Supongo que siempre di por sentado que nunca vería al siempre admirable Robert Redford en su ancianidad, que se retiraría antes, como hicieron otros actores, o que sencillamente quedaría detenido en una privilegiada madurez intocada por el más mínimo signo de decadencia física. Es cierto que le he ido viendo hacerse mayor, que en sus últimas películas la edad y la actitud de sus personajes parecen no corresponder del todo con sus movimientos, con su aspecto. Ahora, su feliz reencuentro con Jane Fonda en Our soulds at night, producida por y para Netflix, me sitúa en un plano emocional donde se cruzan lo personal y lo cinematográfico, pues sus ochenta años son los ochenta que también han entrado en mi propia familia, como de golpe, como si cada uno de los setenta y tantos no hubieran estado corriendo hacia ellos.
Que la práctica totalidad de los actores y actrices del cine clásico hayan desaparecido ya (que Kirk Douglas u Olivia de Havilland sean centenarios) es perfectamente consecuente con el recuerdo que conservamos de aquellas viejas películas, tan amadas, por otro lado.

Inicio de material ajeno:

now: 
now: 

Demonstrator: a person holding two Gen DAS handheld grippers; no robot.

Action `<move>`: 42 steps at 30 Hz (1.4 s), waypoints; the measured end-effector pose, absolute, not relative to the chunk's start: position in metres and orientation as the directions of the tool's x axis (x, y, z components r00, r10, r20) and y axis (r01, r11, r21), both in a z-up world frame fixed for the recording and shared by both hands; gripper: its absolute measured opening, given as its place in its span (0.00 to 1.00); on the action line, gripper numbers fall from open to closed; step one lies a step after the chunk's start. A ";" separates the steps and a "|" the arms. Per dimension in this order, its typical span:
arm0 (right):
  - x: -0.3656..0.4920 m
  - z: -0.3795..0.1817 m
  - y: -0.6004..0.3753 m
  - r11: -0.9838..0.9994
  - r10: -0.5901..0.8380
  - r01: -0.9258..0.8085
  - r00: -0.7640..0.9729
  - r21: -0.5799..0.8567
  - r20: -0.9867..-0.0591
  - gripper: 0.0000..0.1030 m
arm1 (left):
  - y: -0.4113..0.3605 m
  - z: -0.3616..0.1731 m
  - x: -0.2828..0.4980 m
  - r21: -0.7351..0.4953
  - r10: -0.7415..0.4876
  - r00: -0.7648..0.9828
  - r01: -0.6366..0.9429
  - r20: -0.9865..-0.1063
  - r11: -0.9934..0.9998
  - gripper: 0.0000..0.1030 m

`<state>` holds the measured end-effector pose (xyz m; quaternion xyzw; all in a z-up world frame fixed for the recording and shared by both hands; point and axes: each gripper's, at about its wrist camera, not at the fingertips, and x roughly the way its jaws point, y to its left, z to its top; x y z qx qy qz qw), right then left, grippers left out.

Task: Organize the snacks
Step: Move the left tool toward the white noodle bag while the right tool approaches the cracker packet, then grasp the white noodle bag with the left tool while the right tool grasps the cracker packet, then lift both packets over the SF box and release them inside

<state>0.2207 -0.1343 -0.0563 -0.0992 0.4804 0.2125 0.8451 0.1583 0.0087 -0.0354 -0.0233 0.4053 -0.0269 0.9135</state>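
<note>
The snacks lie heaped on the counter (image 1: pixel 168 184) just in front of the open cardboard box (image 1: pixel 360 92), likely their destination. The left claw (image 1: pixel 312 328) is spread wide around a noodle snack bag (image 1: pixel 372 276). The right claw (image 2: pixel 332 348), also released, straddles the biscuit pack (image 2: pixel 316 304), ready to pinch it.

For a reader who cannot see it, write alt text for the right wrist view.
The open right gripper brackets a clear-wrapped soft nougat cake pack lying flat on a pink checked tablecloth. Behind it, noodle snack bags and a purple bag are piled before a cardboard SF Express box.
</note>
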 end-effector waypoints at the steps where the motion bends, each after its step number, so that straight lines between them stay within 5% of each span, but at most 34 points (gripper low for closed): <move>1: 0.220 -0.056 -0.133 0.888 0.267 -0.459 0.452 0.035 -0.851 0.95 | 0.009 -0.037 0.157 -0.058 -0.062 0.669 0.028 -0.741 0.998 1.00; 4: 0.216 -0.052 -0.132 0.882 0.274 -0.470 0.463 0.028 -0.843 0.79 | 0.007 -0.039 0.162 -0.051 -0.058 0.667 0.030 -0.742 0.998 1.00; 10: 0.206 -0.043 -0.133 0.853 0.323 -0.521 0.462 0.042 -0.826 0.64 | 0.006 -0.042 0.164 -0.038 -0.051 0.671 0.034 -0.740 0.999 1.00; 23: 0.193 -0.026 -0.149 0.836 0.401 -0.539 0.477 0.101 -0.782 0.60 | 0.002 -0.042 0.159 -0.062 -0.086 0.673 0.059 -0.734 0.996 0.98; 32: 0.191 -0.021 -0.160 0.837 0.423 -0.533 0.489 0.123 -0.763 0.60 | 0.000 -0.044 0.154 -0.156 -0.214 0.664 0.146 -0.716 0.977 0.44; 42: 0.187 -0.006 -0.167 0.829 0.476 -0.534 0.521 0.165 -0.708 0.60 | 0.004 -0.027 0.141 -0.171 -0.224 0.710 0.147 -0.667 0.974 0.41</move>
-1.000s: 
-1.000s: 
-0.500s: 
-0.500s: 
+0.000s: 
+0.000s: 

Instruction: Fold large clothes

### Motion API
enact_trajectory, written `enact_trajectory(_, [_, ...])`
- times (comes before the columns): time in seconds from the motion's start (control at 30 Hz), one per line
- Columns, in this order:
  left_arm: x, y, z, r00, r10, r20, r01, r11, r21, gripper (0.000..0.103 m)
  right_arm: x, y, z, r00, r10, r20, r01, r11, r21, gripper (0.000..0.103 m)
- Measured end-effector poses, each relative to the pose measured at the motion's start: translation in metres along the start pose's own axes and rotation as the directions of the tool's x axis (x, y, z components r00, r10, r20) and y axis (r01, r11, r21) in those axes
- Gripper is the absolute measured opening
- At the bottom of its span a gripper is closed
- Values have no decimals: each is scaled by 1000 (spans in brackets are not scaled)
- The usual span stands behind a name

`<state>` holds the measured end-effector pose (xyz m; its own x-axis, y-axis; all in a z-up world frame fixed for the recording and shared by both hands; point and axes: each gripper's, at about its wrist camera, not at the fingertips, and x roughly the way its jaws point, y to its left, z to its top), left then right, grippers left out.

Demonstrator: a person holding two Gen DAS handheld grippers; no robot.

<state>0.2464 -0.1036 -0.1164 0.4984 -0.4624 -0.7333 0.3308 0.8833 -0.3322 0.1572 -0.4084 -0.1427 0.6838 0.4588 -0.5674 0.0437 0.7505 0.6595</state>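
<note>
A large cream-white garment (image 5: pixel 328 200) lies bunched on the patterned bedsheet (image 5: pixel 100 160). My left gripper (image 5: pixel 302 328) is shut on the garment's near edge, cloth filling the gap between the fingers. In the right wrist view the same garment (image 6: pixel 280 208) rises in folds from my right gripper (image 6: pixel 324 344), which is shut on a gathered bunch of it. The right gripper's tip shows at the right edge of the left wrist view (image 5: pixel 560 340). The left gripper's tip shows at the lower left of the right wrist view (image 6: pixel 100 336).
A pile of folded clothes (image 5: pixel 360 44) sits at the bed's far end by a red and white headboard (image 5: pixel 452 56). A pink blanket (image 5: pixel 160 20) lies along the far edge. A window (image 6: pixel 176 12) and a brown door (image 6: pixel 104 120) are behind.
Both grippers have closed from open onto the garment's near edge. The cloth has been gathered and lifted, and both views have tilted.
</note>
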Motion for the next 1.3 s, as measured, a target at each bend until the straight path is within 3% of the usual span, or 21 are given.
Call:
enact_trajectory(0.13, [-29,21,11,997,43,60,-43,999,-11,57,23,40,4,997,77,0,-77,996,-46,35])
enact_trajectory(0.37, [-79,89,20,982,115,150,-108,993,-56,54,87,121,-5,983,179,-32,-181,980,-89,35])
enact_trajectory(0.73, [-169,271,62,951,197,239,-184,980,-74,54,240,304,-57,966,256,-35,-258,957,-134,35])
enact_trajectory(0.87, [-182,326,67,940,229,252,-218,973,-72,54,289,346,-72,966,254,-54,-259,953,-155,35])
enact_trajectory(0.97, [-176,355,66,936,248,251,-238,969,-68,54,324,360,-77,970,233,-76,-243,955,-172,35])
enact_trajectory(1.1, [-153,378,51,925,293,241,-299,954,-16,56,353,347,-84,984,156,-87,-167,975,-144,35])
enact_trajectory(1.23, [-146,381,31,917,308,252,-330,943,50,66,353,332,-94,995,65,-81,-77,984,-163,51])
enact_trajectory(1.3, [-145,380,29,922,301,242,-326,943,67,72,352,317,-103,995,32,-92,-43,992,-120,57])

Pero uno siente, con un evidente error de apreciación, que Todos los hombres del presidente, por ejemplo, está como ahí mismo, en un pasado para nada remoto, con toda la vigencia estética y rítmica, apenas diferenciable de la reciente Spotlight. En la década de los ochenta vi en el cine, con mi chica de hoy y según iban estrenándose, El mejor, Memorias de África o Peligrosamente juntos. Redford ya había ganado un Óscar como director, y como intérprete (y también como hombre comprometido) disfrutaba de una posición privilegiada que apuntaba a lo que ya es desde hace tiempo, sin duda: una auténtica leyenda del cine. La distancia que media entre La jauría humana y Memorias de Áfricaviene a ser la misma que separa, por compararlo con Leonardo DiCaprio, Titanic y El renacido, pero la sensación no es la misma, no sé, como si DiCaprio simplemente fuera avanzando en su carrera y Redford, veinte años después de su irrupción en el cine, encarnara a aquel carismático cazador llamado Denys Finch Hatton ya en el dorado epílogo de la suya y como de vuelta de todo, y eso sin haber cumplido aún los cincuenta años.

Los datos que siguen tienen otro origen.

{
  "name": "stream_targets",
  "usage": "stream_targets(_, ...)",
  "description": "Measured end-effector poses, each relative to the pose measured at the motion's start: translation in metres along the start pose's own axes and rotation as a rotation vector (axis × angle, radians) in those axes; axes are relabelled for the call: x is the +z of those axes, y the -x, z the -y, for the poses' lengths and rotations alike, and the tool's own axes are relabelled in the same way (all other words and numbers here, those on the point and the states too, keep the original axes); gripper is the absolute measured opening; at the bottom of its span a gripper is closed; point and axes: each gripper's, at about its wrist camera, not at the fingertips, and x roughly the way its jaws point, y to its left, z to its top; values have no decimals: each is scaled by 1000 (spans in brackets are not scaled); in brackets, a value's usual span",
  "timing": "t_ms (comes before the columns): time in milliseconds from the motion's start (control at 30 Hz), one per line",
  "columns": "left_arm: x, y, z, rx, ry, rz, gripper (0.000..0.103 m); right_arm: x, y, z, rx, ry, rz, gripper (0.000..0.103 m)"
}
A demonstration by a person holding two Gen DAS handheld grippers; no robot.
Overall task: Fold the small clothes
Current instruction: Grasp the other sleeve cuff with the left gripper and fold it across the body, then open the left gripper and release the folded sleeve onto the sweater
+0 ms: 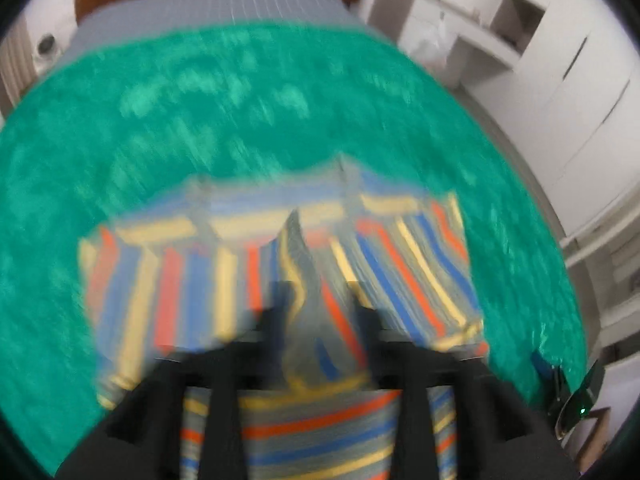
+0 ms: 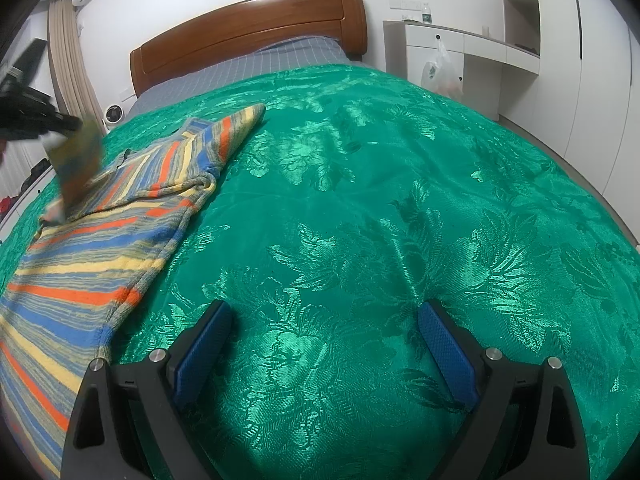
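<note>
A striped garment (image 1: pixel 400 264) in blue, orange and yellow lies flat on the green bedspread (image 1: pixel 240 100). The left wrist view is blurred. In it my left gripper (image 1: pixel 324 312) points down over the garment. Its black fingers stand apart, and a raised fold of the striped cloth sits between them without being pinched. From the right wrist view, the garment (image 2: pixel 100 240) lies at the left, and the left gripper (image 2: pixel 60 124) hovers above it with a blurred flap of cloth just under its tip. My right gripper (image 2: pixel 324 344) is open over bare bedspread (image 2: pixel 400 200), its blue pads (image 2: pixel 204 348) wide apart and empty.
A wooden headboard (image 2: pixel 248 28) and a grey checked sheet (image 2: pixel 260 64) lie beyond the bedspread. White cabinets (image 2: pixel 580 80) and a hanging plastic bag (image 2: pixel 440 72) stand to the right of the bed. A curtain (image 2: pixel 68 52) and a small white fan (image 2: pixel 113 114) are at the left.
</note>
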Motion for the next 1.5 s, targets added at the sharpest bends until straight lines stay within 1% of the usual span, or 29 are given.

Sin embargo, lo cierto es que no ha dejado de hacer películas (afortunadamente), delante y detrás de las cámaras, ni de impulsar el cine independiente desde su célebre Festival, el Sundance. Como actor, aportando siempre a cada película el prestigio de su intocable veteranía, en los noventa y luego en el nuevo milenio, del que hemos recorrido, como el que no quiere la cosa, diecisiete años, los que van de sus 63 a los 80 de este Nosotros en la noche (yo prefiero Nuestras almas en la noche, más literal, pero sobre todo más significativo), donde se muestra ya, abiertamente, como un anciano, sin duda más atractivo que el resto de ancianos con los que se reúne en una cafetería, más apuesto, en mejor forma, pero anciano al fin. Gloriosamente anciano.
Nosotros en la noche, basada en una novela publicada en España con el título así traducido, es una película sencilla y conmovedora. La sencillez es un valor escaso en las películas de hoy, como lo es la hondura en el mensaje, o la propia existencia de mensaje. Aunque realizada para no ser exhibida en salas de cine, tiene una factura impecablemente cinematográfica. Los personajes que interpretan Redford y Fonda no andarían ya descalzos por el parque ni jugarían al jinete eléctrico. Están el final del otoño de sus vidas. Son viudos, viven solos y están apegados a la pequeña y plácida localidad de Colorado donde han vivido, probablemente, desde siempre, y tal vez llevan años sin recordarse a sí mismos esos fantasmas del pasado que enrarecieron sus respectivos matrimonios, una infidelidad, un accidente. Una noche, ella, Addie, llama a la puerta de él, Louis. Se conocen de antes, claro, pero no se han tratado nunca, no de una manera cercana, al menos. Louis la invita a pasar, Addie se sienta en un sillón, la tele está encendida, él se disculpa, la apaga. No tienen mucho de qué hablar, así, de repente. Bueno, ella sí, ella tiene algo que proponerle, y lo hace de forma directa y algo insegura: ¿Querría él dormir con ella por las noches? Nada sexual, solo compañía; solo dos y no uno en la cama.
Me alegro de que el siempre admirable Robert Redford no se retirara, por coquetería o cansancio, y que se haya reencontrado con Jean Fonda. Escribí en un relato que la vejez es en nuestro tiempo una de las formas de la invisibilidad social. Es justo que de tarde en tarde el cine o la literatura se sobrepongan a la tiranía de la juventud, y que lo hagan con una mirada de esperanza.